[[ MATERIAL FOR THE TASK open ]]

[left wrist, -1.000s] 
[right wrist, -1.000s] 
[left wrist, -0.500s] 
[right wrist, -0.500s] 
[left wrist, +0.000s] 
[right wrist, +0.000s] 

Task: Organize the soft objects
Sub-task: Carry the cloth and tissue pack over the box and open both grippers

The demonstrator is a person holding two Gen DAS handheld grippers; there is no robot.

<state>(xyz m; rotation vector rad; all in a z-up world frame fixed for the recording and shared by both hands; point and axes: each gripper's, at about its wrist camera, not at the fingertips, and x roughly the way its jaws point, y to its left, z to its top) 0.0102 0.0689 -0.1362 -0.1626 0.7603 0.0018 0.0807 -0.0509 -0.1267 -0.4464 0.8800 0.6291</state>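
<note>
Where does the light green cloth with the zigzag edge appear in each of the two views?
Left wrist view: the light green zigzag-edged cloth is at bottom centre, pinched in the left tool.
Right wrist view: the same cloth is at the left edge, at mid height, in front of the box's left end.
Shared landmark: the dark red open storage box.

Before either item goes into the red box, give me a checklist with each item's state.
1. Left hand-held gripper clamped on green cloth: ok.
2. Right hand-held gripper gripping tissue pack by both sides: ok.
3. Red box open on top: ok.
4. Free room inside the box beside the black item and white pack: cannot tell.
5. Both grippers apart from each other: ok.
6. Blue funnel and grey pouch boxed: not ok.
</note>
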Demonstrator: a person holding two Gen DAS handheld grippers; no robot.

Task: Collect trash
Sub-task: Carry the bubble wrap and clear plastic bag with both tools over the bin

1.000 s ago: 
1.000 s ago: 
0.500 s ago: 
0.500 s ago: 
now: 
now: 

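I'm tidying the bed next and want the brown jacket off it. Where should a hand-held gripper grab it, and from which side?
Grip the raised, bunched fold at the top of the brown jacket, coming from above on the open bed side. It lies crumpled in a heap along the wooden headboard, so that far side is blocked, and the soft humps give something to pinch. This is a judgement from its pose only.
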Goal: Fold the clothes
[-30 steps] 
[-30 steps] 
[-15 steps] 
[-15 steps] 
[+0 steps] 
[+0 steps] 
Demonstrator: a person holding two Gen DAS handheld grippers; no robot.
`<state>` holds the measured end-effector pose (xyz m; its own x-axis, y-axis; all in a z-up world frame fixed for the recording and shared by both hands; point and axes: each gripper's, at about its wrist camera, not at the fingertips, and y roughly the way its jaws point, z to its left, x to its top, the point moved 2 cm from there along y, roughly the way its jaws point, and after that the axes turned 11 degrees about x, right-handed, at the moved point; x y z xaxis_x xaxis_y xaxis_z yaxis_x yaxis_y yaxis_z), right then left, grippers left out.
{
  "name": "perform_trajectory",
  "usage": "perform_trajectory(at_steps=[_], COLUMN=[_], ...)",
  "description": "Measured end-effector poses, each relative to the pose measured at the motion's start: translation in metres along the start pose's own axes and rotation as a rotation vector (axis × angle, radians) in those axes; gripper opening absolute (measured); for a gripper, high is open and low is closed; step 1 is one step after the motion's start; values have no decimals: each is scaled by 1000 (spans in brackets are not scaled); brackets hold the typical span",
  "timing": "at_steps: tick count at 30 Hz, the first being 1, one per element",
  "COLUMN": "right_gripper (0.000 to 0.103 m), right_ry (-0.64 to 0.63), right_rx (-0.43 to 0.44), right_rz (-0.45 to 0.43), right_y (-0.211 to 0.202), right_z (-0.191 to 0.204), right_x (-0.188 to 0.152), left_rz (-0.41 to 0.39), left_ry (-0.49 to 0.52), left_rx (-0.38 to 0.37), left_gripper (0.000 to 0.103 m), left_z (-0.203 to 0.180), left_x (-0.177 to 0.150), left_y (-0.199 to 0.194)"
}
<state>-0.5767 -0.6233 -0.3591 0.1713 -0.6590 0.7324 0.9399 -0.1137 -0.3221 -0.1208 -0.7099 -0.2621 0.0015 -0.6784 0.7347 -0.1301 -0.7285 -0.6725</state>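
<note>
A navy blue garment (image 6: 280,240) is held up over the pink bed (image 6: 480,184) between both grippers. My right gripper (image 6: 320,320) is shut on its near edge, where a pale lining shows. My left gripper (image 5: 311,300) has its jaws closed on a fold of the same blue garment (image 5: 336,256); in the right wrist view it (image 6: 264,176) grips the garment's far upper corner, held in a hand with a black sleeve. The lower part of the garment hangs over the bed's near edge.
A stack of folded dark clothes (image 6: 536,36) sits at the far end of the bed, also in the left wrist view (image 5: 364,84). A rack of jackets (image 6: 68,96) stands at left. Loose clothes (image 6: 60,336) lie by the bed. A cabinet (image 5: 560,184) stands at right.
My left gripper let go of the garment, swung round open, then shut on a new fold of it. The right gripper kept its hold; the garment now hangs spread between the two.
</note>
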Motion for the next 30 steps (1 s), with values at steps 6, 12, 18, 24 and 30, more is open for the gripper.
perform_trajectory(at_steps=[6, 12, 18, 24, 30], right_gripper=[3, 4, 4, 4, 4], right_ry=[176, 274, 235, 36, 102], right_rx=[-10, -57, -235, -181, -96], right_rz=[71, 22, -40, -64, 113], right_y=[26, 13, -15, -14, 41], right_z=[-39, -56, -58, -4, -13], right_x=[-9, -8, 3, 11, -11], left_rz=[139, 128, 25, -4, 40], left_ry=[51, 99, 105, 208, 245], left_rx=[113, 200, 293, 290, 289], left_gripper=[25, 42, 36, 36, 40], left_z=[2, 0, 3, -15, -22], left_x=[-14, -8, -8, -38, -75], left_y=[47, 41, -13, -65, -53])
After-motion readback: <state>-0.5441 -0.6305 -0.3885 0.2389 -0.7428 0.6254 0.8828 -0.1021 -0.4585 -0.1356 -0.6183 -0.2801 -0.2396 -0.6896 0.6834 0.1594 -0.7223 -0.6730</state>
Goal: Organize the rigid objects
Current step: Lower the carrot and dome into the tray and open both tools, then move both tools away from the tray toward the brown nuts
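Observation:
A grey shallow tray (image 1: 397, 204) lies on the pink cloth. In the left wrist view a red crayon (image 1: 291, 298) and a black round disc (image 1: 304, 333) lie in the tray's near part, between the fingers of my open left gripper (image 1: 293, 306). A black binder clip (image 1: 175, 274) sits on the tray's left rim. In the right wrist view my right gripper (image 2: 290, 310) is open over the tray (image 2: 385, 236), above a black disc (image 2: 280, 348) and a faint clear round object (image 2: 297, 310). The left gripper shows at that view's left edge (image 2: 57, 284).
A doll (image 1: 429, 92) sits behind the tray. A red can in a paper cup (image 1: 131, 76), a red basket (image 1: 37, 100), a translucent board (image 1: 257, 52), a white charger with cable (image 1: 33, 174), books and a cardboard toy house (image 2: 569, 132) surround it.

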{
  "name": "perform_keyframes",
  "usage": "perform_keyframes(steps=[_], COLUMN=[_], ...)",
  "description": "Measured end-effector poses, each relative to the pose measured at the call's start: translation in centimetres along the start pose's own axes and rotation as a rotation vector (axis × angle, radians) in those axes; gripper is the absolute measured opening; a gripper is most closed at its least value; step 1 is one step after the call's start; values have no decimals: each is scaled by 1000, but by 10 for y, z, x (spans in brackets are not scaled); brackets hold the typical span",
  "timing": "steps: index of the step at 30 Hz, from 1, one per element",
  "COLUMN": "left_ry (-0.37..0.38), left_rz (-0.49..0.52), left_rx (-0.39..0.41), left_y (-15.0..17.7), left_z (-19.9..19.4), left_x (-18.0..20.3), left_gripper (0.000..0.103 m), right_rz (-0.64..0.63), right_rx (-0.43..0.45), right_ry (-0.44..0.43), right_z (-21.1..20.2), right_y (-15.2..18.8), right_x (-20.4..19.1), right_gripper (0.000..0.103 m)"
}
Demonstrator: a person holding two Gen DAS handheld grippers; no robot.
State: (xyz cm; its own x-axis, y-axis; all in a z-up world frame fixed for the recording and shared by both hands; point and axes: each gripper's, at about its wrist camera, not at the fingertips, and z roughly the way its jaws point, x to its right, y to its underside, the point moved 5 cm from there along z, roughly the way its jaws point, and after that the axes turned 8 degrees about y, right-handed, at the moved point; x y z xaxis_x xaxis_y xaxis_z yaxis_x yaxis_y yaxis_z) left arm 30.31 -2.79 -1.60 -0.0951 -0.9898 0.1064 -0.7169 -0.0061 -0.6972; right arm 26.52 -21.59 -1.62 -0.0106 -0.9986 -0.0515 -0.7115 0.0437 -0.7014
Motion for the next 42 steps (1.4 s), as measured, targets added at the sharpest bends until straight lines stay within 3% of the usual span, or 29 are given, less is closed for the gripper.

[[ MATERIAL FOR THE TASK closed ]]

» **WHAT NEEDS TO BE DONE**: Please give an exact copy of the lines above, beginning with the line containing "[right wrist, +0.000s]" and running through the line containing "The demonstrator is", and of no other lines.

» **SOLUTION TO THIS PROBLEM**:
[right wrist, +0.000s] 

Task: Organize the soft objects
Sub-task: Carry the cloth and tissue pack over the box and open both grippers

The demonstrator is a person holding two Gen DAS handheld grippers; there is no robot.

Work on this exercise has been completed.